[m-rev.] for prelim review: fix compiler performance problems on large programs
Julien Fischer
juliensf at cs.mu.OZ.AU
Tue Mar 28 12:07:16 AEDT 2006
On Mon, 27 Mar 2006, Zoltan Somogyi wrote:
> This is a request for a preliminary review. It containms some pieces of code
> marked by ZZZ that need minor cleanups, and the final set of changes to
> expected out files is not yet complete (the required bootcheck started
> just now.) If I find a need for significant fixes, I will put up an interdiff
> for review, but I hope that won't be necessary.
>
> Zoltan.
>
> Fix several performance bugs that showed up when the compiler was invoked on
> Douglas Auclair's training_cars example. Also fix some minor problems that
> made it harder to find the information needed to localize those problems.
>
> training_cars.m is hard to compile quickly because it is big in two dimensions:
> it has lots of clauses, and each clause has big terms.
>
> My laptop still tries to swap itself to death on the full version of
> training_cars.m (it has only 512 Mb), but the compiler now works fine
> on a version containing about 20% of its clauses, whereas previously
> it couldn't compile it at all.
That should be added as a test case, but whether it it is run will need to be
controlled by an environment variable, e.g. ENABLE_BIG_TEST_CASES or
something. Since, it's causing your laptop to thrash, I'd hate to think about
what it might do to mine.
> In most cases, the changes convert N^2 algorithms to NlogN algorithms.
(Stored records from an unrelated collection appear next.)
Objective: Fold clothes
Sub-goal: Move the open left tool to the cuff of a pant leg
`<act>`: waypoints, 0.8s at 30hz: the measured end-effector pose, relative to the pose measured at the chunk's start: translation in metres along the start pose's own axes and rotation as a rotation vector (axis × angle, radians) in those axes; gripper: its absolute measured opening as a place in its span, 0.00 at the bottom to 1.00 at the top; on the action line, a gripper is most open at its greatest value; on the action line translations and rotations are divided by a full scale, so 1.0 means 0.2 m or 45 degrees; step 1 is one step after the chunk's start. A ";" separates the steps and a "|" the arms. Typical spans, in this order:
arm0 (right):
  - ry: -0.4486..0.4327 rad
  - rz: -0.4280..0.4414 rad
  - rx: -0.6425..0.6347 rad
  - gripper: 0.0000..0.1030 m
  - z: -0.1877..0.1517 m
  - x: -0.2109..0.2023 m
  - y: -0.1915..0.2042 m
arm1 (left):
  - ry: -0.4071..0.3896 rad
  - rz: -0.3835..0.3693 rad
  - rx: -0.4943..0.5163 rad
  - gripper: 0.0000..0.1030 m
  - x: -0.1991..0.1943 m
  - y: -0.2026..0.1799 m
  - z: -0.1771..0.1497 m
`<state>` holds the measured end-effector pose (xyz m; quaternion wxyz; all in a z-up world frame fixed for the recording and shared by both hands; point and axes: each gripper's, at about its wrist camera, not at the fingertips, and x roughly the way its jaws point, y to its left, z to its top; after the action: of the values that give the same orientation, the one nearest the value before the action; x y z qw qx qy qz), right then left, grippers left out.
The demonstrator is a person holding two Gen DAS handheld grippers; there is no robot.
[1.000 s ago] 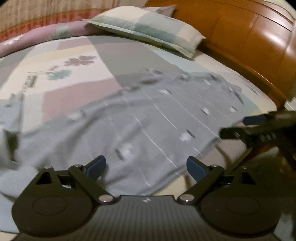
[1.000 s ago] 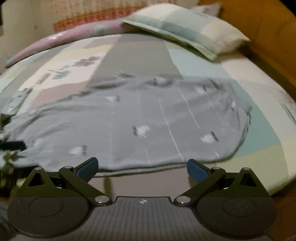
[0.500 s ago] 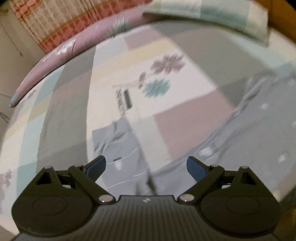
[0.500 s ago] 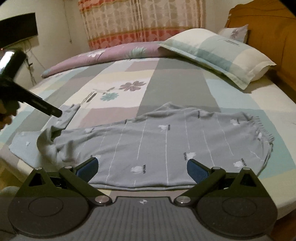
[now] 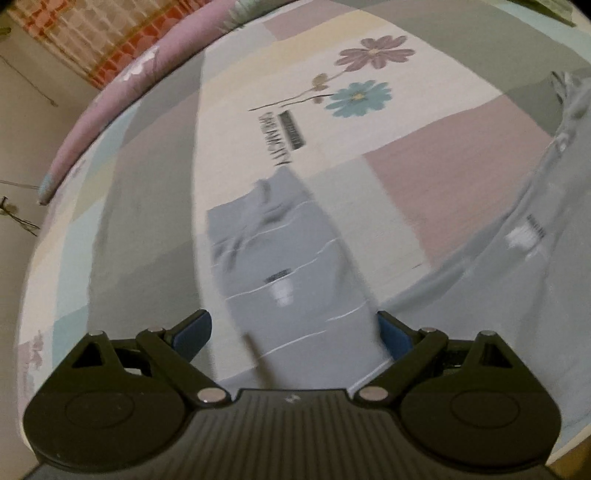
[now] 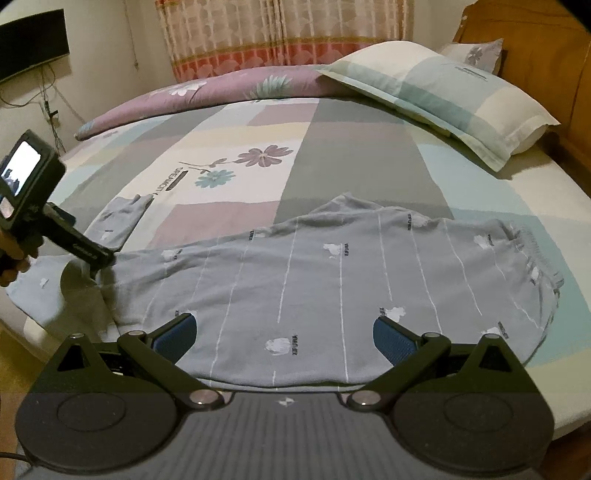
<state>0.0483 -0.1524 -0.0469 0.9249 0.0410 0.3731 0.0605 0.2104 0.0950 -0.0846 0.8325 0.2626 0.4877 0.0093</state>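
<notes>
Grey trousers [image 6: 332, 280] with thin white stripes lie spread across the patchwork bed sheet [image 6: 351, 155], waistband to the right. One leg end [image 5: 280, 258] bends away toward the flower print. My left gripper [image 5: 291, 334] hangs open just above that leg, with cloth showing between its wide-apart fingers but not pinched. In the right wrist view the left gripper [image 6: 98, 258] is held by a hand at the far left, its tip at the bend of the leg. My right gripper [image 6: 284, 336] is open over the trousers' near edge, holding nothing.
A checked pillow [image 6: 443, 96] lies at the back right against the wooden headboard [image 6: 535, 44]. A purple quilt [image 6: 207, 92] runs along the far side under the curtain [image 6: 277, 33]. A dark screen [image 6: 33, 40] hangs on the left wall. The bed's edge runs just below both grippers.
My left gripper has swung left from the trousers' body to the bent leg end and come closer to it. The right gripper has pulled back, then held still.
</notes>
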 end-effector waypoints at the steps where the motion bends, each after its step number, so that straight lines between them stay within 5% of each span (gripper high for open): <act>1: 0.001 -0.001 -0.003 1.00 0.00 0.00 0.01 | -0.006 0.015 -0.005 0.91 -0.01 0.03 -0.02; 13: 0.021 0.016 -0.062 1.00 0.04 0.03 0.13 | -0.115 -0.014 -0.234 0.91 -0.17 0.32 -0.35; 24: 0.067 0.041 -0.124 1.00 0.04 0.10 0.23 | -0.069 -0.150 -0.462 0.92 -0.07 0.39 -0.68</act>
<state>0.0634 -0.1042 -0.0490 0.9146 0.0003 0.3932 0.0946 0.1114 0.2160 -0.0913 0.8781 0.0794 0.4701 0.0411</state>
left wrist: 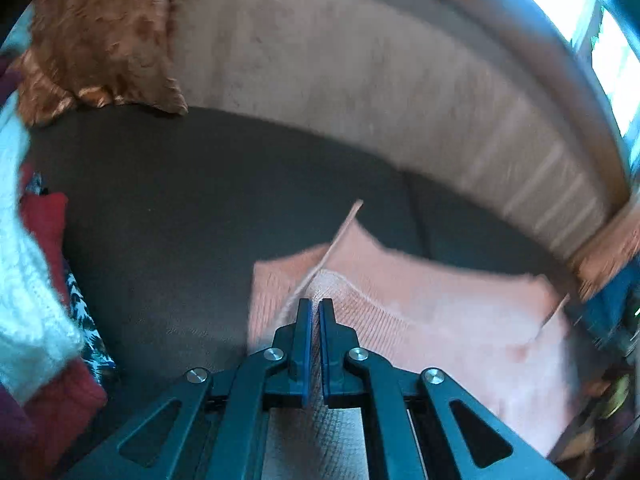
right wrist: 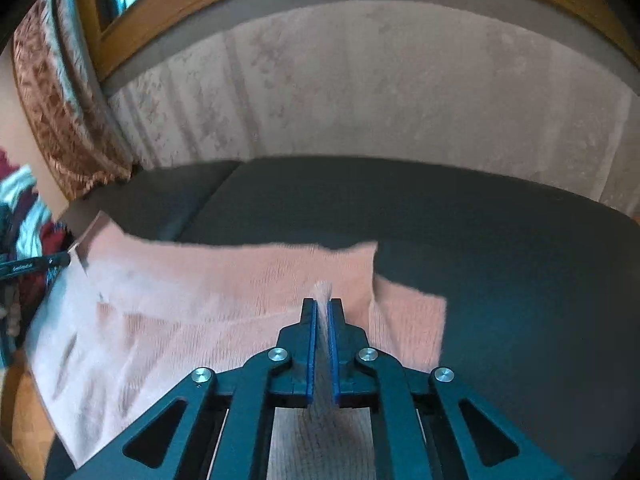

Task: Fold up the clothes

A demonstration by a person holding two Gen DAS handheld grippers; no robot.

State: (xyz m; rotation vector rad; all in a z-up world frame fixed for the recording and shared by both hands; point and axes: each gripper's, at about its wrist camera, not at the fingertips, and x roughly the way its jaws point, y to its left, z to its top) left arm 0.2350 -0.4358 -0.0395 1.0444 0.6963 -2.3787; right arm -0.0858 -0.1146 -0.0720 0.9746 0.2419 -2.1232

> They probably have higher constant factors and may yield small slowdowns
> for small N, but this is probably not noticeable. Avoiding bad worst case
> behavior is more important.
>
> compiler/superhomogeneous.m:
> Record the number of goals inserted in each goal being converted
> to superhomogeneous form. If this exceeds a threshold, wrap a
> from_ground_term scope around it.
>
> Put the predicates into a more cohesive sequence.
>
> compiler/field_access.m:
> Work with the code in superhomogeneous to record the number of inserted
> goals. Reorder the arguments of some performances to be consistent
> with the predicates in superhomogeneous.m.
>
> compiler/modes.m:
> Use the from_ground_term scope to reverse the list of inserted
> unifications if necessary. It is much more efficient to do this here
> than to let it happen by sequences of delays and wakeups. That would
> have quadratic complexity; this is linear.
>
> This is what I originally introduced from_ground_term scopes for.
> Then, the overhead was too high, because I added one scope per function
> symbol. This version should be fine, since there is at most one scope
> added per argument of an atom (clause head or call).
>
> compiler/modes.m:
> compiler/unique_modes.m:
> When we are processing goals inside a from_ground_term scope, record
> this fact.
>
> compiler/mode_info.m:
> Make it possible to record this fact.
>
> compiler/modecheck_unify.m:
> When we are inside a from_ground_term scope, don't try to update the
> insts of vars on the right hand sides of construction unifications.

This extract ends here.